Racially restrictive covenants refer to contractual agreements that prohibit the purchase, lease, or occupation of a piece of property by a particular group of people, usually African Americans. Racially restrictive covenants were not only mutual agreements between property owners in a neighborhood not to sell to certain people, but were also agreements enforced through the cooperation of real estate boards and neighborhood associations. Racially restrictive covenants became common after 1926 after the U.S. Supreme Court decision, Corrigan v. Buckley, which validated their use.
How did racial covenants originate?
The practice of private, racially restrictive covenants evolved as a reaction to the Great Migration of Southern blacks and in response to the 1917 Court ruling (see Buchanan v. Warley) which declared municipally mandated racial zoning unconstitutional. Buchanan dealt only with legal statutes, thus leaving the door open for private agreements, such as restrictive covenants, to continue to perpetuate residential segregation.
A typical covenant included the following:
“…hereafter no part of said property or any portion thereof shall be…occupied by ay person not of the Caucasian race, it being intended hereby to restrict the use of said property…against occupancy as owners or tenants of any portion of said property for resident or other purposes by people of the Negro or Mongolian race.”

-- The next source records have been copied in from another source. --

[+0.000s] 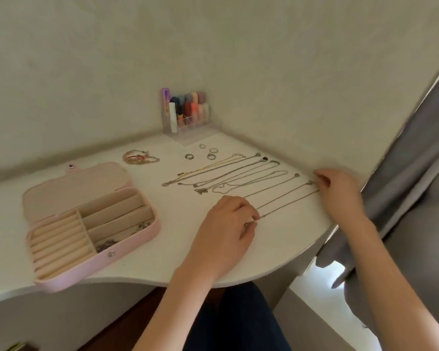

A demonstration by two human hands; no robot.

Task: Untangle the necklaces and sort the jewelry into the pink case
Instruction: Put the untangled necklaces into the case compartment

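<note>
The left hand is pinching one end of a thin necklace in a closed grip, and the right hand is pinching the other end, stretching it flat on the bench. Beyond the grip more necklaces are lying straightened. Left of it the pink case is lying open.

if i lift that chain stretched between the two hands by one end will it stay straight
Probably not: the thin chain looks limp, straight only because the left hand and right hand pinch its ends. It would likely dangle, and could snag the neighbouring necklaces.
</note>
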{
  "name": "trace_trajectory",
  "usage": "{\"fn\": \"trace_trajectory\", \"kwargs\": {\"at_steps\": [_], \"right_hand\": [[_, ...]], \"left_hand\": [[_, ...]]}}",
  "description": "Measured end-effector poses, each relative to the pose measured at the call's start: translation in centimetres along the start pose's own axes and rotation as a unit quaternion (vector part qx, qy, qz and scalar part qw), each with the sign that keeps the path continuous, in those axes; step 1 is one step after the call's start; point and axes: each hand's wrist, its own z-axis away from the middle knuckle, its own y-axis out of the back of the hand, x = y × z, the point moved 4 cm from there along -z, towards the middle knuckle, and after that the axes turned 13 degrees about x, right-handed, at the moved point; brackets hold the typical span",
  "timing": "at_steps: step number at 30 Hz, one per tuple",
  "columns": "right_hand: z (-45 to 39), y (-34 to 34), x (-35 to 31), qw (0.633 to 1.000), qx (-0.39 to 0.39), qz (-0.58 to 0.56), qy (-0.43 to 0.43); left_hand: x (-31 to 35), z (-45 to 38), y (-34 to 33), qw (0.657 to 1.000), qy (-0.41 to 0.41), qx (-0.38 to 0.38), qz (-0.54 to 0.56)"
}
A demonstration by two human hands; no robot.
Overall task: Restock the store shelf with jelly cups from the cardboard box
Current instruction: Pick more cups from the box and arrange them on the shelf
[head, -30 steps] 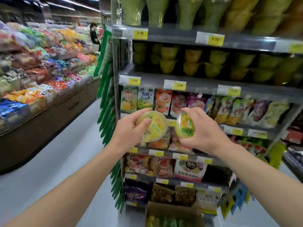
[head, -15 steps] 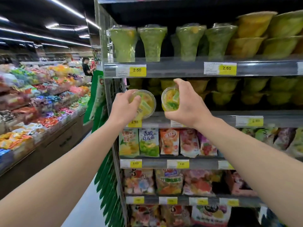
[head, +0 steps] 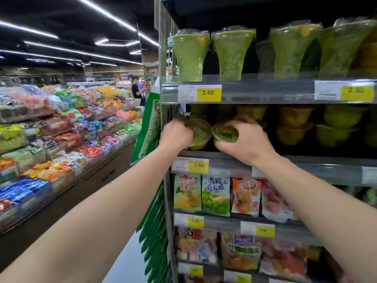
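Note:
My left hand (head: 175, 134) grips a yellow-green jelly cup (head: 199, 133) at the left end of the second shelf (head: 306, 163). Right beside it, my right hand (head: 247, 140) holds a second jelly cup (head: 225, 134) with a green lid, fingers curled over it. Both cups are tilted and hover just above the shelf's front edge, nearly touching each other. More yellow jelly cups (head: 293, 124) are stacked deeper along the same shelf. The cardboard box is out of view.
Tall green cone-shaped cups (head: 190, 56) stand on the shelf above, price tags (head: 208, 92) reading 2.50. Snack bags (head: 215, 194) hang on the shelves below. A candy display (head: 61, 127) lines the aisle on the left, with a person (head: 136, 88) at its far end.
Both hands rose with their cups from chest height up to the second shelf and moved inward over its front edge. The view tilted upward, and the box dropped out of sight.

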Motion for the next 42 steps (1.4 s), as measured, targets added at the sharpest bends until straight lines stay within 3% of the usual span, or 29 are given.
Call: {"fn": "trace_trajectory", "kwargs": {"at_steps": [11,17,20,25,29,32,35,42], "right_hand": [[0.0,-0.3,0.4,0.998,-0.032,0.059,0.021],[0.0,-0.7,1.3,0.999,-0.009,0.036,0.022],[0.1,-1.0,1.5,1.0,0.008,0.021,0.018],[0.2,-1.4,1.5,1.0,0.017,-0.012,0.0],[0.2,-1.5,1.1,0.998,0.012,-0.054,0.004],[0.1,-2.0,0.9,0.997,0.008,-0.08,0.008],[0.0,-2.3,0.9,0.995,0.013,-0.102,0.005],[-0.4,-2.0,2.4,0.99,0.001,-0.142,-0.016]], "left_hand": [[0.3,0.4,0.5,0.994,-0.014,0.087,0.068],[0.0,1.3,0.6,0.997,0.0,-0.063,0.038],[0.2,1.8,1.0,0.995,-0.028,-0.087,0.048],[-0.7,1.9,1.4,0.997,0.015,0.009,0.072],[-0.9,2.2,1.0,0.967,0.089,0.105,0.213],[0.1,2.2,1.2,0.955,0.077,0.165,0.233],[1.7,2.2,0.8,0.949,0.046,0.112,0.291],[3.9,1.7,-1.3,0.952,-0.012,0.016,0.305]]}}
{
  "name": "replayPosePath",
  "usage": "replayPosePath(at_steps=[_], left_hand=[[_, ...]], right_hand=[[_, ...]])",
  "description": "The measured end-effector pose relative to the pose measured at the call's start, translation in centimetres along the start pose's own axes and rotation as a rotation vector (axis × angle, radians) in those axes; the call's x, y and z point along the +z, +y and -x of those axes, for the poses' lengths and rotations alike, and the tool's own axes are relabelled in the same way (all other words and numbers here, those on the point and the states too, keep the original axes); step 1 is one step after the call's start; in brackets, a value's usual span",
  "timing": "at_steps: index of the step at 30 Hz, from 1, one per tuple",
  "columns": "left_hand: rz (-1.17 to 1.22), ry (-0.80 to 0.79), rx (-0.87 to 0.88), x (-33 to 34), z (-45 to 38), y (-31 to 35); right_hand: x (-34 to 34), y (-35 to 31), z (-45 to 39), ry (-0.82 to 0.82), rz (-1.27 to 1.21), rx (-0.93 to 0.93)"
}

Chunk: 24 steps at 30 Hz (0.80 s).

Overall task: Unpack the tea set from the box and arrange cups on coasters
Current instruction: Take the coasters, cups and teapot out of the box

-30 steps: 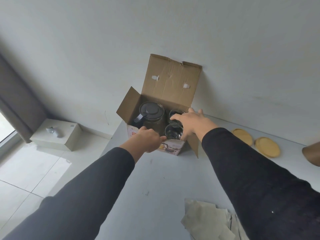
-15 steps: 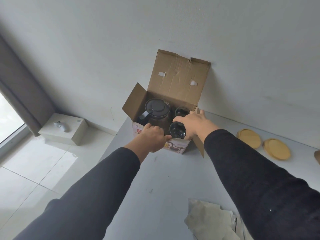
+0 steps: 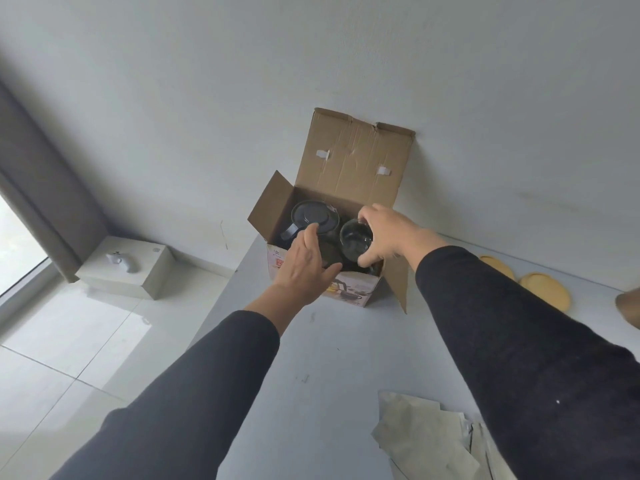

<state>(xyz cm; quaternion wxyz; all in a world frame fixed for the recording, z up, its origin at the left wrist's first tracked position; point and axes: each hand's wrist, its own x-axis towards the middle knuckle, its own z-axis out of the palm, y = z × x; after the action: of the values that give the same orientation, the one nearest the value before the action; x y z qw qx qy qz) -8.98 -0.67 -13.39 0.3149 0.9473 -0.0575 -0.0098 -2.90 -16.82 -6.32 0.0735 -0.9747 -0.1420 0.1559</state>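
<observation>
My right hand (image 3: 388, 237) grips a glass cup (image 3: 356, 240), tilted, above the open box (image 3: 353, 292). My left hand (image 3: 304, 268), fingers spread, reaches the teapot (image 3: 313, 216) inside. Two coasters (image 3: 545, 289) lie at 3 o'clock on the table (image 3: 329, 358).

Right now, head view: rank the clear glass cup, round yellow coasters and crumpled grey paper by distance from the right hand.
1. Clear glass cup: gripped by the right hand over the box.
2. Round yellow coasters: on the table, to its right.
3. Crumpled grey paper: near table edge, farthest.
</observation>
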Motion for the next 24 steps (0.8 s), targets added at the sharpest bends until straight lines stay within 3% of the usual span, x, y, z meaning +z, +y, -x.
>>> replayPosePath(at_steps=[5,10,12,15,20,24], left_hand=[[-0.019,0.189,-0.081,0.6,1.7,1.7],[-0.075,0.237,0.105,3.4,5.4,4.5],[-0.091,0.135,0.202,5.1,6.8,5.9],[-0.153,-0.145,0.218,8.2,8.2,7.5],[-0.126,-0.389,-0.058,12.4,8.6,8.9],[-0.192,-0.462,-0.154,15.0,7.5,10.4]], right_hand=[[-0.3,-0.1,2.9,0.235,-0.361,0.153],[0.8,0.4,7.4,0.45,-0.593,0.285],[1.7,1.1,9.4,0.512,-0.657,0.347],[3.5,3.0,12.3,0.578,-0.759,0.461],[7.3,7.8,16.3,0.617,-0.889,0.653],[10.7,12.1,18.8,0.648,-0.935,0.775]])
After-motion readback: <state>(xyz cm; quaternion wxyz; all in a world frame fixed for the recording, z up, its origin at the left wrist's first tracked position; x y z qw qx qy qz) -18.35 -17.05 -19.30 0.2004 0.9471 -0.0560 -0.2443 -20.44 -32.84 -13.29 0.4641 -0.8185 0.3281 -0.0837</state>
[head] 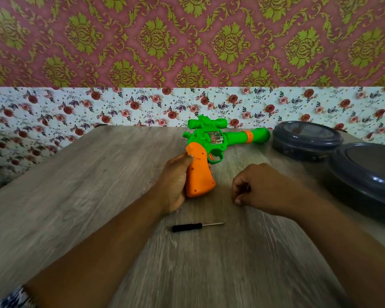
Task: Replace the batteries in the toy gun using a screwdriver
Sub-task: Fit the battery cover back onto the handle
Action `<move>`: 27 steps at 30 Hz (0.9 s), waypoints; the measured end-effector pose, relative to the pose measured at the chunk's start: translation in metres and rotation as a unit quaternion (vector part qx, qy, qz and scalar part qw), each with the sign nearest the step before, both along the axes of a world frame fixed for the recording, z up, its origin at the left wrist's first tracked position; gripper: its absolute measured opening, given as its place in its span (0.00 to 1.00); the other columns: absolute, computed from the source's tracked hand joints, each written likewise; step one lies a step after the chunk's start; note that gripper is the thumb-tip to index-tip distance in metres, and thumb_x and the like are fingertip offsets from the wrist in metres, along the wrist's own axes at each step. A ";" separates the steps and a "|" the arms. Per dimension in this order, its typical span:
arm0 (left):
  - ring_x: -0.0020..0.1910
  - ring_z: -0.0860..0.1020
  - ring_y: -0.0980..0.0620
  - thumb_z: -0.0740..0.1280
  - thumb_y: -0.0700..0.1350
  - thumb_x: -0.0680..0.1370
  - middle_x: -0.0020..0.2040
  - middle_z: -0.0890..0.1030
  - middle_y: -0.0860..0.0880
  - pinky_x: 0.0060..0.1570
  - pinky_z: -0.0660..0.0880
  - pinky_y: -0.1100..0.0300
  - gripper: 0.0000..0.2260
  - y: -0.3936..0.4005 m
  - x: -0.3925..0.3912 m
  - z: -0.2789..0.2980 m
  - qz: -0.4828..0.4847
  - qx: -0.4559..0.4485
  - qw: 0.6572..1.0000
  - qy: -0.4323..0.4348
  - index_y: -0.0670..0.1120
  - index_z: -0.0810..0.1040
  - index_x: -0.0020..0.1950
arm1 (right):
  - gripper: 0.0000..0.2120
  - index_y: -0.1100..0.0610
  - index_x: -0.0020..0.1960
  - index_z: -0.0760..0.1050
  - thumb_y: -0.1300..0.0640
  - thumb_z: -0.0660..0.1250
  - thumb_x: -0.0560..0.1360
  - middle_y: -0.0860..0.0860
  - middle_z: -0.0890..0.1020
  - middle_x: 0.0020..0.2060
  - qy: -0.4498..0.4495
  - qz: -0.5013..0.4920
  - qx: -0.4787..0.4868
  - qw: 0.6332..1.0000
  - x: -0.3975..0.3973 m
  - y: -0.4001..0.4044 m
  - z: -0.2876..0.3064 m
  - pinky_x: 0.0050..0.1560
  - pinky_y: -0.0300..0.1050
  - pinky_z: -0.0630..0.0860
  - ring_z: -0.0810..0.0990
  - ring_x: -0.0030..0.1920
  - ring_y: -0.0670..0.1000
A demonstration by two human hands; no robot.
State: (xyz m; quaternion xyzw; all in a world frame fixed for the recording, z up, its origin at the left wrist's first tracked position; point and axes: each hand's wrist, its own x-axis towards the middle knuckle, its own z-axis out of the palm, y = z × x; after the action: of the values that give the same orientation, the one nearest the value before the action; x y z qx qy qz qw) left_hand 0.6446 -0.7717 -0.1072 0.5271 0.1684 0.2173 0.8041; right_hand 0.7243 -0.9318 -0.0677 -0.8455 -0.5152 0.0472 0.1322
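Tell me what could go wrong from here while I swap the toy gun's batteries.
1. Your right hand seems to pinch something thin and tiny, maybe a screw; dropped on the streaky wood-grain table, it could be hard to spot.
2. Your left hand grips only the toy gun by its orange handle, so the long barrel may swing.
3. The screwdriver lies loose between your arms; a forearm could knock it away.

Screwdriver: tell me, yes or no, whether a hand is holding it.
No, the screwdriver lies alone on the table, nearer the camera than both hands.
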 end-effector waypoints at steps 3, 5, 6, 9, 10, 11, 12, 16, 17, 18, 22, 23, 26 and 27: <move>0.46 0.79 0.44 0.54 0.44 0.81 0.49 0.79 0.39 0.49 0.75 0.50 0.19 -0.002 0.000 0.002 -0.002 -0.014 1.000 -0.004 0.39 0.65 0.70 | 0.01 0.55 0.40 0.81 0.59 0.70 0.70 0.48 0.80 0.37 -0.024 0.008 0.006 1.000 0.000 0.001 -0.004 0.38 0.36 0.69 0.76 0.40 0.45; 0.45 0.78 0.44 0.51 0.44 0.81 0.47 0.79 0.39 0.47 0.74 0.51 0.17 -0.006 -0.001 0.004 -0.001 -0.020 1.000 -0.017 0.38 0.67 0.67 | 0.02 0.55 0.42 0.80 0.59 0.69 0.71 0.49 0.81 0.40 -0.032 0.009 0.009 0.999 -0.001 0.001 -0.006 0.39 0.37 0.69 0.75 0.41 0.45; 0.44 0.78 0.44 0.50 0.43 0.82 0.46 0.79 0.39 0.48 0.74 0.51 0.17 -0.007 -0.002 0.004 0.001 -0.017 1.000 -0.023 0.39 0.68 0.66 | 0.02 0.56 0.43 0.80 0.59 0.68 0.72 0.49 0.81 0.41 -0.033 0.010 0.016 0.999 -0.001 0.002 -0.007 0.40 0.37 0.69 0.74 0.41 0.45; 0.44 0.79 0.45 0.49 0.41 0.81 0.46 0.80 0.40 0.50 0.75 0.51 0.16 -0.010 -0.002 0.004 0.010 0.034 0.999 -0.020 0.41 0.69 0.66 | 0.02 0.57 0.43 0.78 0.59 0.67 0.73 0.49 0.79 0.40 -0.033 0.024 0.088 0.995 -0.006 0.008 -0.007 0.36 0.28 0.64 0.71 0.37 0.42; 0.47 0.79 0.46 0.50 0.41 0.81 0.49 0.80 0.41 0.53 0.75 0.50 0.17 -0.010 -0.002 0.003 0.016 0.064 0.998 -0.010 0.41 0.69 0.67 | 0.02 0.56 0.42 0.77 0.59 0.67 0.73 0.48 0.77 0.37 -0.028 0.028 0.123 0.992 -0.009 0.011 -0.007 0.36 0.27 0.63 0.69 0.35 0.41; 0.51 0.79 0.46 0.51 0.40 0.81 0.54 0.80 0.41 0.58 0.74 0.48 0.17 -0.010 -0.002 0.003 0.020 0.093 0.995 -0.001 0.41 0.68 0.69 | 0.03 0.56 0.41 0.75 0.59 0.67 0.73 0.47 0.74 0.35 -0.016 0.029 0.157 0.987 -0.014 0.015 -0.008 0.36 0.26 0.63 0.68 0.34 0.42; 0.55 0.78 0.46 0.52 0.39 0.81 0.60 0.78 0.42 0.62 0.71 0.47 0.18 -0.010 -0.001 0.002 0.024 0.115 0.993 0.003 0.41 0.67 0.70 | 0.05 0.55 0.40 0.72 0.60 0.67 0.73 0.46 0.73 0.35 -0.002 0.031 0.185 0.982 -0.018 0.018 -0.009 0.36 0.27 0.63 0.68 0.35 0.43; 0.65 0.72 0.47 0.54 0.39 0.81 0.68 0.72 0.44 0.69 0.65 0.47 0.19 -0.012 -0.002 0.003 0.031 0.158 0.987 0.012 0.42 0.65 0.72 | 0.05 0.57 0.39 0.72 0.62 0.67 0.73 0.49 0.74 0.37 0.010 0.036 0.239 0.970 -0.026 0.025 -0.015 0.35 0.34 0.62 0.70 0.39 0.47; 0.67 0.71 0.47 0.55 0.40 0.81 0.70 0.71 0.44 0.70 0.64 0.47 0.19 -0.013 -0.003 0.003 0.035 0.165 0.986 0.015 0.43 0.64 0.73 | 0.04 0.59 0.40 0.74 0.62 0.67 0.73 0.50 0.75 0.37 0.012 0.034 0.251 0.967 -0.025 0.025 -0.016 0.36 0.37 0.62 0.71 0.39 0.48; 0.68 0.70 0.49 0.55 0.40 0.81 0.71 0.69 0.46 0.71 0.63 0.48 0.20 -0.013 -0.003 0.002 0.043 0.174 0.984 0.017 0.43 0.64 0.73 | 0.03 0.60 0.40 0.75 0.62 0.67 0.73 0.50 0.76 0.37 0.018 0.031 0.264 0.964 -0.025 0.025 -0.016 0.37 0.38 0.62 0.72 0.39 0.48; 0.68 0.68 0.53 0.57 0.39 0.80 0.72 0.67 0.47 0.71 0.62 0.54 0.20 -0.019 -0.005 0.004 0.052 0.218 0.975 0.007 0.42 0.63 0.73 | 0.04 0.57 0.40 0.74 0.62 0.66 0.73 0.49 0.76 0.37 0.035 0.025 0.293 0.955 -0.023 0.024 -0.016 0.37 0.36 0.65 0.72 0.38 0.47; 0.67 0.68 0.55 0.57 0.39 0.80 0.72 0.67 0.48 0.70 0.63 0.56 0.20 -0.021 -0.005 0.005 0.051 0.226 0.973 0.004 0.42 0.63 0.73 | 0.05 0.55 0.40 0.73 0.62 0.66 0.73 0.48 0.76 0.36 0.040 0.024 0.298 0.954 -0.023 0.024 -0.015 0.38 0.33 0.65 0.72 0.38 0.47; 0.65 0.67 0.59 0.57 0.39 0.80 0.72 0.67 0.48 0.65 0.63 0.63 0.20 -0.021 -0.006 0.005 0.052 0.237 0.970 -0.003 0.42 0.63 0.73 | 0.06 0.54 0.39 0.72 0.62 0.66 0.73 0.46 0.76 0.35 0.064 0.025 0.305 0.950 -0.023 0.024 -0.015 0.39 0.33 0.66 0.73 0.37 0.46; 0.64 0.67 0.59 0.57 0.39 0.80 0.72 0.67 0.48 0.64 0.63 0.64 0.20 -0.021 -0.006 0.006 0.051 0.239 0.970 -0.003 0.42 0.62 0.73 | 0.06 0.54 0.39 0.72 0.62 0.66 0.73 0.46 0.75 0.34 0.067 0.026 0.305 0.950 -0.023 0.024 -0.015 0.40 0.34 0.67 0.73 0.37 0.45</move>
State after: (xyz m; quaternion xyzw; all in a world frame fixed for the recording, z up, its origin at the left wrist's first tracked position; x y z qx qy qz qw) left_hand 0.6387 -0.7931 -0.1012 0.6942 0.1358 0.2939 0.6429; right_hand 0.7016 -0.9079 -0.0825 -0.7462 -0.5165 -0.0526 0.4167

The practice of using racial covenants became so socially acceptable that in “1937 a leading magazine of nationwide circulation awarded 10 communities a ‘shield of honor’ for an umbrella of restrictions against the ‘wrong kind of people’.1 The practice was so widespread that by 1940, 80% of property in Chicago and Los Angeles carried restrictive covenants barring black families.2
1934–1968: FHA Mortgage Insurance Requirements Utilize Redlining
Race and ethnicity are used to determine mortgage eligibility in communities such as Roxbury, Dorchester and Hyde Park, thus perpetuating housing segregation.
The Federal Housing Administration (FHA) Institutionalizes Racism
Through an overt practice of denying mortgages based upon race and ethnicity, the FHA played a significant role in the legalization and institutionalization of racism and segregation. The Underwriting Manual established the FHA’s mortgage lending requirements, ultimately institutionalizing racism and segregation within the housing industry. The following presents information about the national context of redlining and is not specific to Greater Boston.
The FHA was instrumental in alleviating the home ownership crisis. However, despite it’s positive impact, the FHA also had significant negative effects. FHA insurance often was isolated to new residential developments on the edges of metropolitan areas that were considered safer investments, not to inner city neighborhoods. This stripped the inner city of many of their middle class inhabitants, thus hastening the decay of inner city neighborhoods. Loans for the repair of existing structures were small and for short duration, which meant that families could more easily purchase a new home than modernize an old one, leading to the abandonment of many older inner city properties.
The FHA also explicitly practiced a policy of “redlining” when determining which neighborhoods to approve mortgages in. Redlining is the practice of denying or limiting financial services to certain neighborhoods based on racial or ethnic composition without regard to the residents’ qualifications or creditworthiness. The term “redlining” refers to the practice of using a red line on a map to delineate the area where financial institutions would not invest (see residential security maps).
The FHA allowed personal and agency bias in favor of all white suburban subdivisions to affect the kinds of loans it guaranteed, as applicants in these subdivisions were generally considered better credit risks. In fact, according to James Loewen in his 2006 book Sundown Towns, FHA publications implied that different races should not share neighborhoods, and repeatedly listed neighborhood characteristics like “inharmonious racial or nationality groups” alongside such noxious disseminates as “smoke, odors, and fog.” One example of the harm done by the FHA is as follows:
In the late 1930’s, as Detroit grew outward, white families began to settle near a black enclave adjacent to Eight Mile Road. By 1940, the blacks were surrounded, but neither they nor the whites could get FHA insurance because of the proximity of an inharmonious racial group. So, in 1941, an enterprising white developer built a concrete wall between the white and black areas. The FHA appraisers then took another look and approved the mortgages on the white properties.
As a result of continued use of racially restrictive covenants and “steering” of black residents to non-white neighborhoods by real estate agents, access for minorities to purchase homes remained severely limited. It was not until 1968 that the actual inclusion of racially-restrictive covenants into deeds was deemed illegal, although many such covenants can still be found within the language of deeds today. While no longer a legally sanctioned practice, the residential patterns created by racially restrictive covenants still persist.